Shapiro has published extensively on industrial organization, competition policy, the economics of innovation, and competitive strategy, and was director of UC Berkeley’s Institute of Business and Economic Research from 1998 to 2008.
In a recent talk on “Competition Policy in Distressed Industries,” now on the Department of Justice Web site at http://www.usdoj.gov/atr/public/speeches/245857.htm, Shapiro addressed the role of antitrust economics in the current downturn, and cited some of Romer’s work in discussion of the Great Depression.

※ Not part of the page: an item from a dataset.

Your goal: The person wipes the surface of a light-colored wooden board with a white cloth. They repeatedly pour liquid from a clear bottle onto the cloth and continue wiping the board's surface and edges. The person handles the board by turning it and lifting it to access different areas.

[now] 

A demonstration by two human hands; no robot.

“As we map the course ahead for regulatory reform and competition policy,” Shapiro said, “the first step is to diagnose the public policy failures that caused the current crisis so we can correct past errors and avoid repeating them. In this regard, it seems clear to me that the crisis in the financial sector primarily reflects a failure of government regulation, not any underlying failure in the ability of well-regulated competitive markets to serve consumers and promote economic growth.”
Farrell has published widely on industrial organization and microeconomics, including the economics of standards and of innovation.
He teaches graduate and undergraduate industrial organization, regulation and antitrust, competitive strategy, microeconomics, statistical decision theory and game theory.
Shelanski’s teaching and research focus on antitrust and regulation, as well as on telecommunications policy. He has written numerous papers on the relationship between antitrust and regulation and on competition policy in high-technology markets. Shelanski and Katz have co-authored several papers on mergers and innovation.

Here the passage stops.